━━ Data to examine

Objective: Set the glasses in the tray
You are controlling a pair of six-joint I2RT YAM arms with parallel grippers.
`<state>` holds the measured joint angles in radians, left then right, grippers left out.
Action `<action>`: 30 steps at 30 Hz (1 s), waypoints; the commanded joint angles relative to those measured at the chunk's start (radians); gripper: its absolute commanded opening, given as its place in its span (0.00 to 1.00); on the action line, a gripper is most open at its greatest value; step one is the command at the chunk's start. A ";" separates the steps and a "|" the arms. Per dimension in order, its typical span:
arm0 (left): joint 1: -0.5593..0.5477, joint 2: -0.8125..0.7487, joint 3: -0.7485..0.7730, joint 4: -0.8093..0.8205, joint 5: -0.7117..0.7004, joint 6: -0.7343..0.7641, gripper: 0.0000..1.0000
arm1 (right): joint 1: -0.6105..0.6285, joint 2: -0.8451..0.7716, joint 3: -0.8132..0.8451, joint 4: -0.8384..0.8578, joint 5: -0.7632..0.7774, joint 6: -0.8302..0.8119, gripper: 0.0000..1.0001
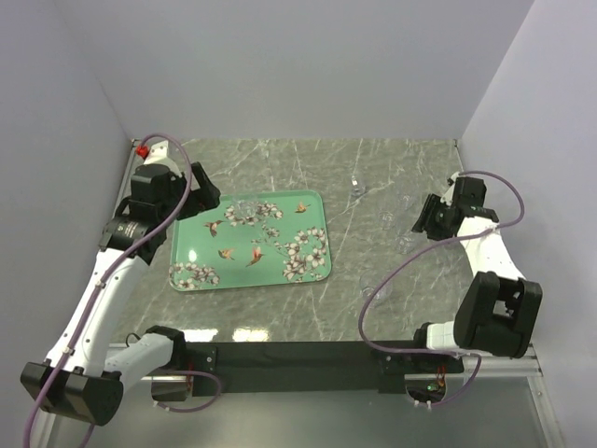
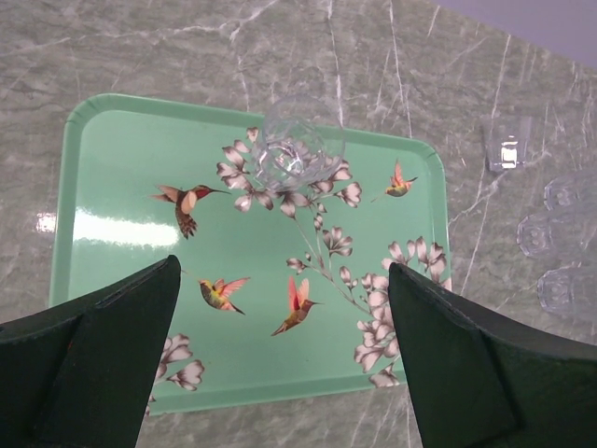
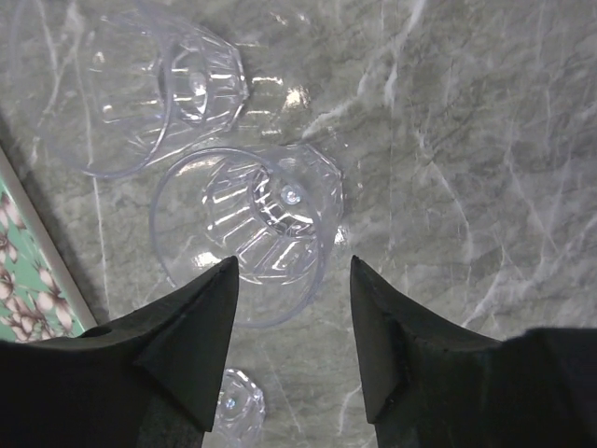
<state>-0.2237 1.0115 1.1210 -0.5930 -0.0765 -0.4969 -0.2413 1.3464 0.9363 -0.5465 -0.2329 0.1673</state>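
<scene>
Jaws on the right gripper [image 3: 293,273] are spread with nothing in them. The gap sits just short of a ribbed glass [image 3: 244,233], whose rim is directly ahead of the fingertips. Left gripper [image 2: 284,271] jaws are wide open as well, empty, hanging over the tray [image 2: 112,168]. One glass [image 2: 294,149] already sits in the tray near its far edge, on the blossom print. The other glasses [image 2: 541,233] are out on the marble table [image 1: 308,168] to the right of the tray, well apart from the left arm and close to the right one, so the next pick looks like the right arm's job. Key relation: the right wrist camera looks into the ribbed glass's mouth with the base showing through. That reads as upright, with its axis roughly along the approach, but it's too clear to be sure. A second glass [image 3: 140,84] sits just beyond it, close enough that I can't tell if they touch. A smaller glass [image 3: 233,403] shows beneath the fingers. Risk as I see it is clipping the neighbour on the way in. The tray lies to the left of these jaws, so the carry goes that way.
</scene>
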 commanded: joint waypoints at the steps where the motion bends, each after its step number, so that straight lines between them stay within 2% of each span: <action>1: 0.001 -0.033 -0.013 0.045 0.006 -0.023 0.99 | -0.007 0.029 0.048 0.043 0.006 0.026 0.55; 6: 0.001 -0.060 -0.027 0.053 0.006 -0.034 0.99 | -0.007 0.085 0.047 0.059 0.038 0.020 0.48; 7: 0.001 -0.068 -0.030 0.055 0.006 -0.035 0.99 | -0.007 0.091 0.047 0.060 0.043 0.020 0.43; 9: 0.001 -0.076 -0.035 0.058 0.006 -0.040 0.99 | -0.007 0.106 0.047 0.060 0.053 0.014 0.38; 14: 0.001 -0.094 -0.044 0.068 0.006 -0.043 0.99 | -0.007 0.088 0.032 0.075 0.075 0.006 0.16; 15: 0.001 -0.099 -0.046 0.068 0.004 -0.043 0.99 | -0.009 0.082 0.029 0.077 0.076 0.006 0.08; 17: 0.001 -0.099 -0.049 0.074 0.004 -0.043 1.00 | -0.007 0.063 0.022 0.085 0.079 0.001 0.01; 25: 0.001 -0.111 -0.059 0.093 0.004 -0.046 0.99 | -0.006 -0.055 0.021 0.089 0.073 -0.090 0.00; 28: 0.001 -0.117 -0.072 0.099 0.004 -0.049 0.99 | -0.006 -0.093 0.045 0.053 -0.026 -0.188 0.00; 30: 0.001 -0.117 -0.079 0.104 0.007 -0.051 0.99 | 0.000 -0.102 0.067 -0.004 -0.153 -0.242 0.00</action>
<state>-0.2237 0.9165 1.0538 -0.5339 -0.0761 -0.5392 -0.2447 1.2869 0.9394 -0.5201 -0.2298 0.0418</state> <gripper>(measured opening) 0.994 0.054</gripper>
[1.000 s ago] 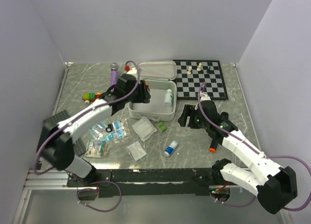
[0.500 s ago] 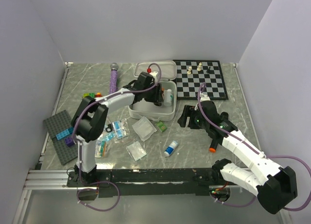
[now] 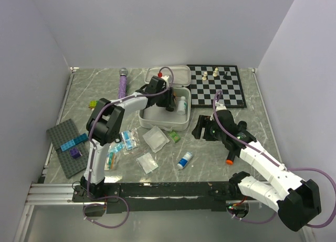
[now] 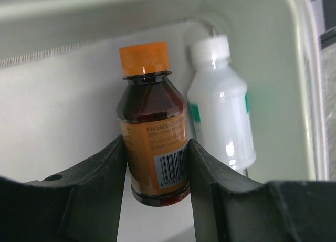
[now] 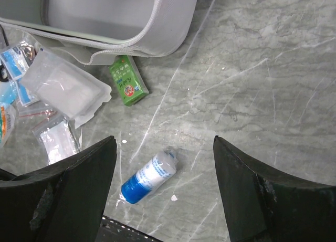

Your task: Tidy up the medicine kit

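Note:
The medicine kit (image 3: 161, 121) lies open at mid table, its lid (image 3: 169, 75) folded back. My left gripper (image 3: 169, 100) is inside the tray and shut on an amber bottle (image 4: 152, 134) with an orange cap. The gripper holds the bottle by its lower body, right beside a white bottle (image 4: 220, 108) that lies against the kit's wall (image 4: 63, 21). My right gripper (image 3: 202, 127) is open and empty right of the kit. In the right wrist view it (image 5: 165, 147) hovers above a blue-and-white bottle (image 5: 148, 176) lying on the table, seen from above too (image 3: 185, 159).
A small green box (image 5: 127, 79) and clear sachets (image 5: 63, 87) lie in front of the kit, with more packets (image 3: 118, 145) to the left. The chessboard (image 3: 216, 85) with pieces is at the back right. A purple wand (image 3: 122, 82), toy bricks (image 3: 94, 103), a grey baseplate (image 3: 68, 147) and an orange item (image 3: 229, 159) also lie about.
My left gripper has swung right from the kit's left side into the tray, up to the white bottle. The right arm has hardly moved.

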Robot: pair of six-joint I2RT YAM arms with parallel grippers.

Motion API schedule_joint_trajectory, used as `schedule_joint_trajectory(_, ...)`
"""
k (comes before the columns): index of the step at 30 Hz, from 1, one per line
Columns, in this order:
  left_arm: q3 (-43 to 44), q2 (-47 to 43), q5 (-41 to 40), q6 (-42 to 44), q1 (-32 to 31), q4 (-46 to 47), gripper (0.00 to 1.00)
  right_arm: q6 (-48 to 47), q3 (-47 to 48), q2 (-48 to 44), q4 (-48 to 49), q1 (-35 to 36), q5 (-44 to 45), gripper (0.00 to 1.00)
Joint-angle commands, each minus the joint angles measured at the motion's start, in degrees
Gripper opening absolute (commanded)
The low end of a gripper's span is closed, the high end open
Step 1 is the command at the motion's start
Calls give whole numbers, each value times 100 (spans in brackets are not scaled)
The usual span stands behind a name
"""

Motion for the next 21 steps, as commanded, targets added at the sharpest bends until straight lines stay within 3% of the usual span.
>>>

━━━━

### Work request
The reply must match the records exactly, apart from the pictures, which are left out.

### Task solution
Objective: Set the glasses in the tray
You are controlling a pair of six-joint I2RT YAM arms with parallel grippers.
`<state>` holds the measured joint angles in radians, left then right, grippers left out.
Action `<action>`: 30 steps at 30 Hz (1 s), waypoints; the commanded joint angles relative to those measured at the chunk's start (radians); gripper: its absolute commanded opening, given as its place in its span (0.00 to 1.00); on the action line, a gripper is most open at its greatest value; step one is the command at the chunk's start. A ";" separates the steps and a "|" the arms. Per dimension in order, its typical span:
arm0 (left): joint 1: -0.5593..0.5477, joint 2: -0.8125..0.7487, joint 3: -0.7485..0.7730, joint 4: -0.8093..0.8205, joint 5: -0.7117..0.7004, joint 6: -0.7343..0.7641, gripper: 0.0000..1.0000
arm1 (right): joint 1: -0.6105..0.6285, joint 2: -0.8451..0.7716, joint 3: -0.8132..0.8451, joint 4: -0.8384..0.8578, joint 5: -0.7632..0.7774, joint 6: -0.8302..0.8119, gripper: 0.0000..1.0001
<state>-0.2237 1.0115 1.1210 -0.5930 -0.0765 -0.4969 -0.2413 1.3464 0.9363 -0.5465 -0.2329 0.1673</state>
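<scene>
Jaws on the right gripper [image 3: 293,273] are spread with nothing in them. The gap sits just short of a ribbed glass [image 3: 244,233], whose rim is directly ahead of the fingertips. Left gripper [image 2: 284,271] jaws are wide open as well, empty, hanging over the tray [image 2: 112,168]. One glass [image 2: 294,149] already sits in the tray near its far edge, on the blossom print. The other glasses [image 2: 541,233] are out on the marble table [image 1: 308,168] to the right of the tray, well apart from the left arm and close to the right one, so the next pick looks like the right arm's job. Key relation: the right wrist camera looks into the ribbed glass's mouth with the base showing through. That reads as upright, with its axis roughly along the approach, but it's too clear to be sure. A second glass [image 3: 140,84] sits just beyond it, close enough that I can't tell if they touch. A smaller glass [image 3: 233,403] shows beneath the fingers. Risk as I see it is clipping the neighbour on the way in. The tray lies to the left of these jaws, so the carry goes that way.
</scene>
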 commanded: joint waypoints at the steps where the motion bends, each after its step number, so that straight lines between them stay within 2% of each span: <action>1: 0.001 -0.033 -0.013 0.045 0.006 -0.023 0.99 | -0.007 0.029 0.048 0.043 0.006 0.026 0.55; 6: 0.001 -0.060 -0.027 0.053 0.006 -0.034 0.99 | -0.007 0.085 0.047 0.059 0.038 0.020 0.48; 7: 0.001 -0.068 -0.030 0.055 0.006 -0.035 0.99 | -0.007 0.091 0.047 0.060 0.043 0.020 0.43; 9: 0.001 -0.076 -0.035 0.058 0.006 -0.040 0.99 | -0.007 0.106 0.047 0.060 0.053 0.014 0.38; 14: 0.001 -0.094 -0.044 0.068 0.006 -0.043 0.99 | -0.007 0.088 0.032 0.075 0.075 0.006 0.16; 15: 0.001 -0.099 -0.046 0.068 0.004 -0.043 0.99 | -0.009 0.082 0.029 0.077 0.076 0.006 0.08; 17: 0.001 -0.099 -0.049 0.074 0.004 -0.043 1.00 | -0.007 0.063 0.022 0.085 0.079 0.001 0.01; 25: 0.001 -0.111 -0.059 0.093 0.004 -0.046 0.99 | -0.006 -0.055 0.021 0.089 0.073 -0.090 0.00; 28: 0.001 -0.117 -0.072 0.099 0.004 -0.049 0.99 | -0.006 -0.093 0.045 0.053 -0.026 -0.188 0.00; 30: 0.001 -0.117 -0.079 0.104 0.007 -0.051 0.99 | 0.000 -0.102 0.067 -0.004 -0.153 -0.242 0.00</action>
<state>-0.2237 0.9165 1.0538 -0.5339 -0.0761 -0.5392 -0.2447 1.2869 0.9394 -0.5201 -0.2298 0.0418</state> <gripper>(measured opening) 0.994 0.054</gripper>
[1.000 s ago] 
[0.500 s ago] 
[now] 
[now] 
[now] 

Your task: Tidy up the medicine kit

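Note:
The medicine kit (image 3: 161, 121) lies open at mid table, its lid (image 3: 169, 75) folded back. My left gripper (image 3: 169, 100) is inside the tray and shut on an amber bottle (image 4: 152, 134) with an orange cap. The gripper holds the bottle by its lower body, right beside a white bottle (image 4: 220, 108) that lies against the kit's wall (image 4: 63, 21). My right gripper (image 3: 202, 127) is open and empty right of the kit. In the right wrist view it (image 5: 165, 147) hovers above a blue-and-white bottle (image 5: 148, 176) lying on the table, seen from above too (image 3: 185, 159).
A small green box (image 5: 127, 79) and clear sachets (image 5: 63, 87) lie in front of the kit, with more packets (image 3: 118, 145) to the left. The chessboard (image 3: 216, 85) with pieces is at the back right. A purple wand (image 3: 122, 82), toy bricks (image 3: 94, 103), a grey baseplate (image 3: 68, 147) and an orange item (image 3: 229, 159) also lie about.
My left gripper has swung right from the kit's left side into the tray, up to the white bottle. The right arm has hardly moved.
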
Robot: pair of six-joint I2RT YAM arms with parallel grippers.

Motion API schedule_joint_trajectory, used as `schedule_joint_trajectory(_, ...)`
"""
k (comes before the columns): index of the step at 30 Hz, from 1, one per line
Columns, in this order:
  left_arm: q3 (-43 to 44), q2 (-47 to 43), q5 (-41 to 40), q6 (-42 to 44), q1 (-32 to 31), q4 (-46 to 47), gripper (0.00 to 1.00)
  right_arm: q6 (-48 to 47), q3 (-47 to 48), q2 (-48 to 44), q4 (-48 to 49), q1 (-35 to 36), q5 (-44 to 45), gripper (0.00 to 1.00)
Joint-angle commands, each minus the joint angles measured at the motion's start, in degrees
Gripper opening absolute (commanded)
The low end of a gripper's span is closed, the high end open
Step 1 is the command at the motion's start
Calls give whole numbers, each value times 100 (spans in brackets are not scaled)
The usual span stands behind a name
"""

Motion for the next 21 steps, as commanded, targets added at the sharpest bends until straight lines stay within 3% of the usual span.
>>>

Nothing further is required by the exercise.